Nvidia, makers of the most desirable bitcoin mining gear on the planet (and sometimes GPUs), has a big sad. Its proposed purchase of Arm, the British company responsible for most of the chips in your phone, is officially toast.
First announced in September 2020, the merger ran into trouble right off the bat. Sure, Arm parent company SoftBank could have used $40 billion (which ballooned to $66 billion in the interim). But Arm is too important a company to too many other tech-makers, according to regulators.
Nvidia won’t be a shot in the Arm
Regulators in Arm’s native UK, as well as the States, were opposed to the deal for various reasons. So were the likes of Microsoft and Qualcomm. Plus, you know, basically anyone who uses Arm’s reference designs to make processors. The point doesn’t matter now, though. SoftBank and Nvidia have officially pulled the plug on the deal.

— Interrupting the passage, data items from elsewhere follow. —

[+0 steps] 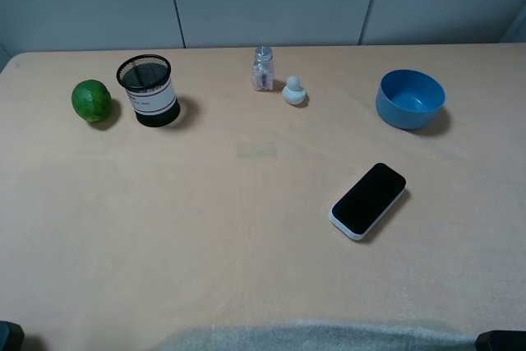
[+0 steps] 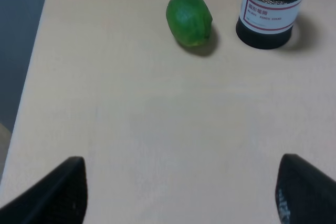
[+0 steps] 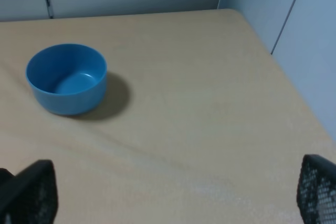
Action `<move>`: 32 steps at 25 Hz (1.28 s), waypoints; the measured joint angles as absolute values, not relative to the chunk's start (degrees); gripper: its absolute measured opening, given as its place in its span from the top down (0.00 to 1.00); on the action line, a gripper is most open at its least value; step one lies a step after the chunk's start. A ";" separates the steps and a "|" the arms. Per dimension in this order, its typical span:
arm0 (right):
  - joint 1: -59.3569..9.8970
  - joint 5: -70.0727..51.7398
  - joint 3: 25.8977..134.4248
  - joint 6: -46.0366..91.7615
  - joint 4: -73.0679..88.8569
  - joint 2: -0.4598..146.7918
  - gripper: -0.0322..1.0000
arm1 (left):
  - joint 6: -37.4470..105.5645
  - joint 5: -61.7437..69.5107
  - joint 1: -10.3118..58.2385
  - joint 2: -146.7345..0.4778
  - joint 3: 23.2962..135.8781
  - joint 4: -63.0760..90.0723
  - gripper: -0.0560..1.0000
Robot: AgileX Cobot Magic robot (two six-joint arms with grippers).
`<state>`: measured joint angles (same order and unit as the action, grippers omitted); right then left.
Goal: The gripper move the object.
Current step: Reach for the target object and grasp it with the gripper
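Blue bowl (image 1: 410, 99) sits upright, mouth up, w/ round rim level.

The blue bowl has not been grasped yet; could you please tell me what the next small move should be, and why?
Probably ease the right gripper forward toward the blue bowl. Its jaws stand wide open with nothing between them, and the bowl sits upright, empty and well ahead of them, on that arm's side of the table.

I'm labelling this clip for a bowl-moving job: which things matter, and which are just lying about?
Job: round blue plastic bowl; right gripper, open, facing it.
Lying about: green lime, black mesh pen cup, small glass shaker, white duck figurine, black-screened phone.
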<state>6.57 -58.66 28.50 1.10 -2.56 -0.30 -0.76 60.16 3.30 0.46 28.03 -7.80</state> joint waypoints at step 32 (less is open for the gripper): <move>6.57 -58.66 28.50 -0.43 -2.18 -0.30 0.30 | -0.76 60.16 3.30 0.46 28.03 -7.80 0.19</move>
<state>6.57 -58.66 28.50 -0.43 -2.18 -0.30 -0.76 60.16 3.30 0.46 28.03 -7.80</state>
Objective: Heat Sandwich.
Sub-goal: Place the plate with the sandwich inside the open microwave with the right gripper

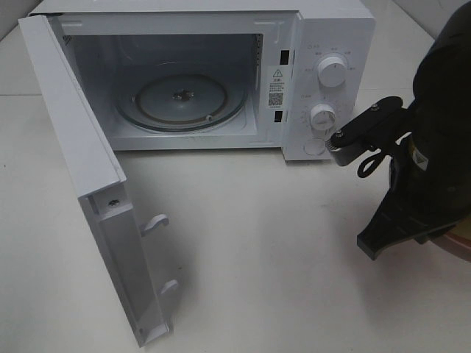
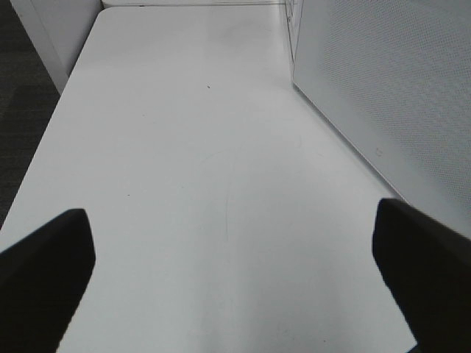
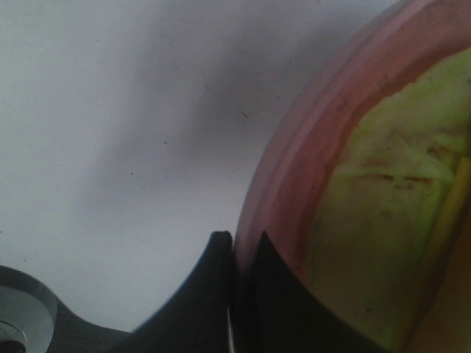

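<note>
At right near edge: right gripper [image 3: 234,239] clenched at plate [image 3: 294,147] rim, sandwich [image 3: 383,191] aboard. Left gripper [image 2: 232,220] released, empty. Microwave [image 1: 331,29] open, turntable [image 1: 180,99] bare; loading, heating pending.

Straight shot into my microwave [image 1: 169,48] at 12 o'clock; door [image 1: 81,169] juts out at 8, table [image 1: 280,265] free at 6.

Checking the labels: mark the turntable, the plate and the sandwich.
turntable [image 1: 158,103], high view, glass beside the hub.
plate [image 3: 324,118], right wrist view, pink rim.
sandwich [image 3: 397,198], right wrist view, green leaf.
</note>
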Controlling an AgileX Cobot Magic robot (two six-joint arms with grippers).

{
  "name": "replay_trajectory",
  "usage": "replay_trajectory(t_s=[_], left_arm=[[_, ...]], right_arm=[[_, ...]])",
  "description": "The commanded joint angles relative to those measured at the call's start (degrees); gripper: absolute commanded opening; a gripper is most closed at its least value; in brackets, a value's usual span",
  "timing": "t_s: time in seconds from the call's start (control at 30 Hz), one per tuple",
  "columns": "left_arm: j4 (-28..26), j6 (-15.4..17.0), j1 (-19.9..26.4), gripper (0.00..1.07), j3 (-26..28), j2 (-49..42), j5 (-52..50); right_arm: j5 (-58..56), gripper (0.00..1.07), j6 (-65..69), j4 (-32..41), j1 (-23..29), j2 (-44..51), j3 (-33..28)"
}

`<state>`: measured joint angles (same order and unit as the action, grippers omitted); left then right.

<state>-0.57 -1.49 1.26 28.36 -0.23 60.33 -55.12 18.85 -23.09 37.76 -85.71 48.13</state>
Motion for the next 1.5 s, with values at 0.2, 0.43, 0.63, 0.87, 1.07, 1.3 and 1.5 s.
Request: replay_trajectory(t_s=[0.2, 0.43, 0.63, 0.87, 1.07, 1.3, 1.5], left_arm=[[-0.46, 0.00, 0.17, 0.98, -0.11, -1.60, -0.92], [-0.46, 0.00, 0.17, 0.98, -0.11, -1.60, -0.92], [-0.46, 0.00, 0.17, 0.98, -0.11, -1.60, -0.92], [-0.46, 0.00, 0.17, 0.98, -0.11, -1.60, -0.92], [-0.46, 0.00, 0.17, 0.98, -0.11, -1.60, -0.92], [-0.46, 0.00, 0.17, 0.98, -0.11, -1.60, -0.92], [-0.46, 0.00, 0.17, 0.98, -0.11, -1.60, -0.92]], right_arm=[[-3.55, 0.00, 0.17, -1.49, 6.76, 2.29, -0.06], [-4.93, 0.00, 0.17, -1.49, 12.78, 3.72, -0.06], [-5.16, 0.00, 0.11, -1.49, 18.28, 4.07, -0.06], [-5.10, 0.00, -1.89, -1.55, 25.32, 4.07, -0.06], [-5.04, 0.00, -2.86, -1.95, 28.93, 4.07, -0.06], [-4.24, 0.00, -9.63, -1.89, 31.23, 4.07, -0.06], [-1.66, 0.00, -17.59, -1.95, 31.23, 4.07, -0.06]])
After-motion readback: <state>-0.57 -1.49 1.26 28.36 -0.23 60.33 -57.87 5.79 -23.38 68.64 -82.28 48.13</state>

Which doesn’t mean that Japanese owner SoftBank has given up on trying to offload Arm. Instead of selling to Nvidia, the company will be spun off in an initial public offering (IPO) “…within the fiscal year ending March 31, 2023.” That way, SoftBank doesn’t have to deal with Arm anymore, and all those massive companies with a vested interest can all own a bit of it. Oh, fine, regular humans can also buy stock, probably.
But everyone playing the corporate game does get a little prize to keep. Nvidia hangs on to a twenty-year license deal with Arm, and the chip designer gets to keep the $1.25 billion down-payment the GPU specialist paid back in 2020 when all this started. So that’s nice.